What is the modern understanding of stress?
- Anything that risks triggering Sz, including psychological stress.
- E.g. cannabis use can increase the risk of Sz 7x as it interferes with DA system.
What is the treatment for schizophrenia according to the interactionist approach?
- Combine antipsychotic medication and CBT.
- Turkington et al. (2006) - possible to believe in biological causes and still practice CBT to relieve psychological syptoms.
- One should not adopt solely one approach.
How is the interactionist approach useful in treatment of schizophrenia?
(i) Tarrier et al. (2004)
- randomly allocated 315 patients to;
(1) medication + CBT
(2) medication + supportive counselling.
(3) control group
= patients in combo groups showed lower symptom levels than medication only.
= no difference in readmission though.
How is the original diathesis-stress model too simplistic?
- No sole ‘schizogene’
- Stress also comes in ma forms.
- Stress can also include biological factors.

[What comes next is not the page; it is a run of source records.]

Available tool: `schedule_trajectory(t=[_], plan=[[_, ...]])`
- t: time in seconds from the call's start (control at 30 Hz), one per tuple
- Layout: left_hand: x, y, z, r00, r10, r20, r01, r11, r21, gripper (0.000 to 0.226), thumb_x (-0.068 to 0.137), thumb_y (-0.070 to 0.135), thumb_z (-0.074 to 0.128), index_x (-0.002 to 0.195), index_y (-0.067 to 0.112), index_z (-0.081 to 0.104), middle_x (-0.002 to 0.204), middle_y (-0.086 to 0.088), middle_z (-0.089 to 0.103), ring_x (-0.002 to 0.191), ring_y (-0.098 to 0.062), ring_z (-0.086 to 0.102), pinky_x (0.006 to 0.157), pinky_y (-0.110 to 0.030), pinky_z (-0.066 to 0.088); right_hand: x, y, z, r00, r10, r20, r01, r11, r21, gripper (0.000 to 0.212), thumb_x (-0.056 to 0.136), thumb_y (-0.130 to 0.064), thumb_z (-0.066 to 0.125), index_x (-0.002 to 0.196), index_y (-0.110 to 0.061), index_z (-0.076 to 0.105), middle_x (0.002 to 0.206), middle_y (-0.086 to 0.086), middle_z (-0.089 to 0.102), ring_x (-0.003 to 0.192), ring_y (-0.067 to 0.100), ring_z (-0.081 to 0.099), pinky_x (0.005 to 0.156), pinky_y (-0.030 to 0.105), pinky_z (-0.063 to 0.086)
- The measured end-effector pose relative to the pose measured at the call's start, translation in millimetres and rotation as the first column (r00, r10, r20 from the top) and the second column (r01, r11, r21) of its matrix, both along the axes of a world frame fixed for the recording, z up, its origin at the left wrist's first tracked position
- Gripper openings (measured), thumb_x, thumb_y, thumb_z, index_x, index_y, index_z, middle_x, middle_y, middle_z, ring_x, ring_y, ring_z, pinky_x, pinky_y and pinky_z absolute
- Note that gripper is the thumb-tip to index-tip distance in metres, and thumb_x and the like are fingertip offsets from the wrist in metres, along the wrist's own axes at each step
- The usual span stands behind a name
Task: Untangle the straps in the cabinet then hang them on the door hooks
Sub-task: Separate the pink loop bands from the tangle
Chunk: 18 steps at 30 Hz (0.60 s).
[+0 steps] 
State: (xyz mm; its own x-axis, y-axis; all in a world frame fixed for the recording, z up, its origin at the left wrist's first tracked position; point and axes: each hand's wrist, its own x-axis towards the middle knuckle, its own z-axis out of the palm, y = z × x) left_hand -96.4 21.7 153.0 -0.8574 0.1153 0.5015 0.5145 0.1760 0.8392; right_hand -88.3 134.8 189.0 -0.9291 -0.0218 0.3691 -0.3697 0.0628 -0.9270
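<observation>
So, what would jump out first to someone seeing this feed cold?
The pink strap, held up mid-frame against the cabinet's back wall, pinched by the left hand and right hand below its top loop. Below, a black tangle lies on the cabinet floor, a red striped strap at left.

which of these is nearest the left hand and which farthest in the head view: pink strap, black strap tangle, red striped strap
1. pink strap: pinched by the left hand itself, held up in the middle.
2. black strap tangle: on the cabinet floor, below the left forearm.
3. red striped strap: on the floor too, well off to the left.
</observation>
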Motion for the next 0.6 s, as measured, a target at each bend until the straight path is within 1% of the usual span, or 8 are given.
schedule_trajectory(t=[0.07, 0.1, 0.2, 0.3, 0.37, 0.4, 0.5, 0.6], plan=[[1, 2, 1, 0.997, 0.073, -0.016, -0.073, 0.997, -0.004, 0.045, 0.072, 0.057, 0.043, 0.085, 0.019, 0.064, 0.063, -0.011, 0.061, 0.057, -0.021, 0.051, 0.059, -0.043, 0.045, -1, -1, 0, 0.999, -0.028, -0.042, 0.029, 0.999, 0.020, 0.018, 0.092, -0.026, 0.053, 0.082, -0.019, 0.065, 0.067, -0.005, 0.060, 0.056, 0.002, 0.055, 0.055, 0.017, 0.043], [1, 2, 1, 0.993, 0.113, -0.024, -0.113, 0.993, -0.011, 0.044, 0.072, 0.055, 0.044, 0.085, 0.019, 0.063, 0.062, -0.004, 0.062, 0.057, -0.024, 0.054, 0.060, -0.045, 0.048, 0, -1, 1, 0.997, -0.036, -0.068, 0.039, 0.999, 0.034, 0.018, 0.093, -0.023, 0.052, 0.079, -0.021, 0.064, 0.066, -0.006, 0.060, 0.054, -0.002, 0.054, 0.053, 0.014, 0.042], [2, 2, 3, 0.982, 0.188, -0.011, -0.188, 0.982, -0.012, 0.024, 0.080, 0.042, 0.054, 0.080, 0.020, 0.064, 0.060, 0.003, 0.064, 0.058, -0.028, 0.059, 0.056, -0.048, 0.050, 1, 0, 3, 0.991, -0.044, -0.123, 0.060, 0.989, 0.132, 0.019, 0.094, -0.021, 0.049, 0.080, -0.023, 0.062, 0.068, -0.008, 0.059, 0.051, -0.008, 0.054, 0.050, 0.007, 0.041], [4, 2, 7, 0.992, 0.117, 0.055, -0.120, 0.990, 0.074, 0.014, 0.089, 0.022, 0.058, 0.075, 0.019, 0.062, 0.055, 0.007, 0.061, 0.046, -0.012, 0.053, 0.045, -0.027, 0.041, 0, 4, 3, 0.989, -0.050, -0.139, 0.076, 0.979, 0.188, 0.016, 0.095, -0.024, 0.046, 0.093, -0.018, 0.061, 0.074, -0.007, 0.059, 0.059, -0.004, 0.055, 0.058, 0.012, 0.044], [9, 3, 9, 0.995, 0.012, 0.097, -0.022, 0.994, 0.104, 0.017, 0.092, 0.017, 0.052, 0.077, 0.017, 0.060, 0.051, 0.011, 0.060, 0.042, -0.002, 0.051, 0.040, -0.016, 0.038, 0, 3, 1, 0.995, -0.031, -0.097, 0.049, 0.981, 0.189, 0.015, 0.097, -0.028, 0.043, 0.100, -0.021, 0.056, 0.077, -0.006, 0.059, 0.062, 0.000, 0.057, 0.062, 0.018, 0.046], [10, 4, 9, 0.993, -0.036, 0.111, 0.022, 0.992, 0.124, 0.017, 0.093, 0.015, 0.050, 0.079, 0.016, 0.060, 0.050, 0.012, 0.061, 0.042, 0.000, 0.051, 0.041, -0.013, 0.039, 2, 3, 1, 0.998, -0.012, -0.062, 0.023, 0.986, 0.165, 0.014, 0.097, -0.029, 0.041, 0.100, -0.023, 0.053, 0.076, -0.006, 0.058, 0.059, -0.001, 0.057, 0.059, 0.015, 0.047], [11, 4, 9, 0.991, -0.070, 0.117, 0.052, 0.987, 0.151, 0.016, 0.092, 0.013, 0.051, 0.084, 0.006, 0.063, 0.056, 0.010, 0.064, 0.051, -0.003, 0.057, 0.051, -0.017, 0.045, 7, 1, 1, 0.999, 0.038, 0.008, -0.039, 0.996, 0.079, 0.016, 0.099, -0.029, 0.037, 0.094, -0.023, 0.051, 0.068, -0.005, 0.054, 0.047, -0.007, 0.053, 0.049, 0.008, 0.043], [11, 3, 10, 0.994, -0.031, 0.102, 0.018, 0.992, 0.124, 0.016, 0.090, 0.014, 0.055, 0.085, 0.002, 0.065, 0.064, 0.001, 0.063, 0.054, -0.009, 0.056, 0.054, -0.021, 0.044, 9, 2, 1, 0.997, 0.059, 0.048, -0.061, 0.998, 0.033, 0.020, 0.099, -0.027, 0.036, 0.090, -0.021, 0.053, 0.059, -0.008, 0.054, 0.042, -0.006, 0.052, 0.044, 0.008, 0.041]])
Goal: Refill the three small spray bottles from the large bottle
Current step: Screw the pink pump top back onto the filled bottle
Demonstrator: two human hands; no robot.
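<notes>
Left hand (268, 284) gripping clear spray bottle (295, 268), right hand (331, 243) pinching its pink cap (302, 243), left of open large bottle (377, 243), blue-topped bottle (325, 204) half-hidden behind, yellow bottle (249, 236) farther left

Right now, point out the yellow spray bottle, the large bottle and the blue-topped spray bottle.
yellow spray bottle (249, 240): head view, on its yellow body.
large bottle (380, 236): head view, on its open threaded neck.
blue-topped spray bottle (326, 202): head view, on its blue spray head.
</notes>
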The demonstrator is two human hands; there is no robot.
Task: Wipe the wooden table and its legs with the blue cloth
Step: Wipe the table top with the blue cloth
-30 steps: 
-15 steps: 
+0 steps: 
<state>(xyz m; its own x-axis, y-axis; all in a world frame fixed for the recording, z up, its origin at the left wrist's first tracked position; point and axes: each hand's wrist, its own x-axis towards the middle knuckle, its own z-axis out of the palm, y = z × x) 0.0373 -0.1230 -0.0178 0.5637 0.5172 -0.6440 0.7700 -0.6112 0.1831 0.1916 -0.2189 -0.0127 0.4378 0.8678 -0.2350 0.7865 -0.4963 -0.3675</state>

- Houston et al. (2008) - childhood sexual trauma was a diathesis and cannabis was the trigger.
A part from simplicity of the diathesis-stress model, give 2 further limitations of the interactionsist approach to schizophrenia.
1) Don’t know exactly diathesis and stress work;
- evidence to suggest underlying vulnerability coupled with stress can lead to Sz.
- do not understand mechanisms by which Sz symptoms work, and how vulnerability and stress produce them.
= incomplete understanding.
2) Treatment-causation fallacy:
- Turkington et al. (2006) arguing that an interactionist approach is more effective does not mean it is simply correct.
- Drugs helping does not mean its biological in origin = treatment-causation fallacy.
- Superior outcomes of combined therapies should not be over-intererpreted in terms of evidence in support.